Научная новизна работы. Впервые разработан изоформспецифичный метод
количественного анализа цитохромов Р450 печени мыши при помощи хромато-масс-
спектрометра с тройным квадруполем в режиме мониторинга множественных реакций без
использования изотопных меток. Метод требует минимального количества
биологического материала, чувствительность составляет до 0,1 фмоль/мкг
микросомального белка, воспроизводимость результатов более 80%. Впервые исследованы
диапазоны вариации концентраций и активности цитохромов Р450 в микросомальной
фракции печени мыши контрольной группы и после индукции фенобарбиталом и
метилхолантреном, приведена активность в пересчете на молекулу фермента, а также
показано, что изменение активности и концентрационных характеристик коррелирует
между собой, что подтверждает правильность разработанных методов.

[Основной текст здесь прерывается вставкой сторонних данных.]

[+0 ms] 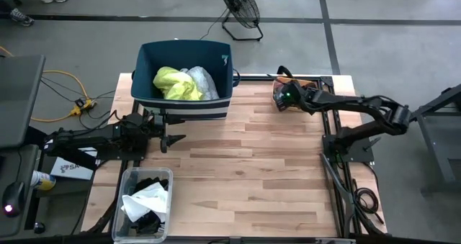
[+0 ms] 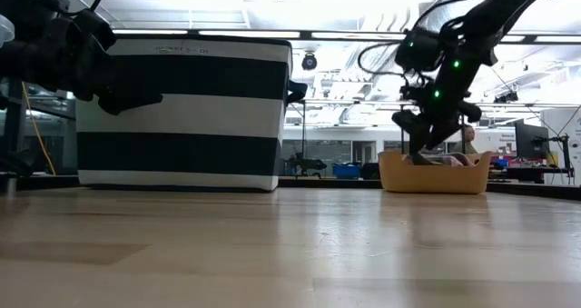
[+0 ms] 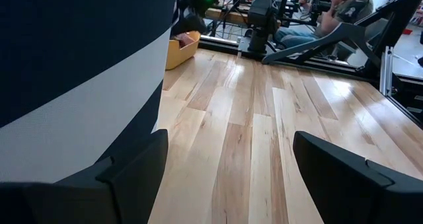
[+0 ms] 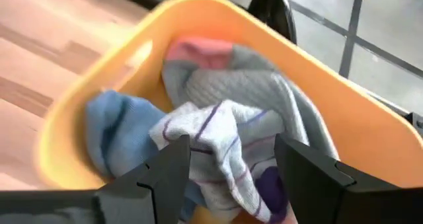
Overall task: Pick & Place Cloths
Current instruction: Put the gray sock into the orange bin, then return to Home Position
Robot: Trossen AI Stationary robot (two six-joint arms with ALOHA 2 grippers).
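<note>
A small orange tray [image 4: 218, 12] at the table's far right holds a grey sock with a pink toe [image 4: 225, 72], a blue piece [image 4: 119, 125] and a white rag with purple-blue lines [image 4: 218, 128]. My right gripper [image 4: 231, 164] is open and reaches down into the tray [image 2: 436, 176], one finger on either side of the rag. The dark-blue bin [image 1: 144, 64] at the far middle holds a neon-yellow garment [image 1: 175, 83] and a white garment [image 1: 203, 82]. My left gripper [image 1: 173, 142] is open and empty, just off the table in front of the bin. My right gripper comes from above, slanting down into the tray, and its open fingers [image 4: 165, 178] stand on either side of the white rag's bunched top [image 4: 225, 118]. I cannot tell whether they touch it.
A clear plastic box [image 1: 126, 179] at the near left holds a white cloth [image 1: 148, 199] and black pieces [image 1: 153, 183]. The bin's striped wall [image 3: 66, 65] stands close by my left gripper. Bare wood [image 1: 252, 179] fills the middle. A person [image 3: 344, 6] sits beyond the table.
</note>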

Практическая значимость работы. Разработанный метод позволяет проводить измерение
концентрации и активности цитохромов Р450 печени мыши в биологическом материале с
чувствительностью до 0,1 фмоль/мкг микросомального белка и воспроизводимостью
результатов более 80% без использования изотопных меток. Оценка воздействия
различных факторов на цитохромы Р450 необходима при использования мыши как
биологической модели при разработке лекарственных препаратов, а также для создания
моделей лекарственного воздействия. Описанная концепция и этапы разработки MRM
метода применимы для разработки методик анализа цитохромов Р450 монооксигеназной системы человека, что требуется для развития персонализированной медицины. Положения, выносимые на защиту.

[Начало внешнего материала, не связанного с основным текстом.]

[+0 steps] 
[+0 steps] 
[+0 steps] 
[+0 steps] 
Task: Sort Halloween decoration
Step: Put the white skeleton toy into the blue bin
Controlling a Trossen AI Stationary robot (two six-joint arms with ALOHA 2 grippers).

Протеомное профилирование микросомальной фракции печени мыши для
идентификации и оценки количественных характеристик цитохромов Р450.
Разработка методики количественного анализа изоформ цитохромов Р450 в микросомах печени мыши без использования изотопных меток с высокой чувствительностью и воспроизводимостью, а также методики определения активности подсемейств 1 А, 2С, 2D, 2Е и ЗА цитохромов Р450 печени мыши методом мониторинга множественных реакций на масс-спектрометре с тройным квадруполем.

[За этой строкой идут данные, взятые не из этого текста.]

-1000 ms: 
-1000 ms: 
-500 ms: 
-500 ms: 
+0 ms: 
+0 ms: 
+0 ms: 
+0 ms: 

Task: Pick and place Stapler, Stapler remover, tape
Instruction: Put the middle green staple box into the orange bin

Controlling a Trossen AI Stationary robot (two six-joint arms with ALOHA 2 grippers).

Определение содержания основных изоформ цитохромов Р450 в микросомальной фракции печени мыши, а также их вариабельности в процессе индукции.
Апробация работы. Основные результаты исследования были представлены на международной конференции HUPO-2012, Boston, USA; VIII международной конференции «Bioinformatics of genome regulation and structure\systems biology BGRS\SB'12» 2012, Новосибирск, Россия; V Конференции молодых ученых России с международным участием: «Фундаментальные науки и прогресс клинической медицины» 2008, Москва, Россия.
Публикации. По материалам диссертации опубликовано 10 работ, из них 6 статей - в ведущих рецензируемых научных журналах, рекомендованных ВАК, и 4 публикации - в сборниках докладов научных конференций.
Объем и структура работы. Диссертационная работа состоит из введения, обзора литературы, описания материалов и методов исследования, результатов собственных исследований, обсуждения результатов, выводов, заключения, списка литературных источников, включающих 123 наименования, и приложения. Работа изложена на 192 страницах машинописного текста, содержит 16 таблиц, 22 рисунка и 1 приложение.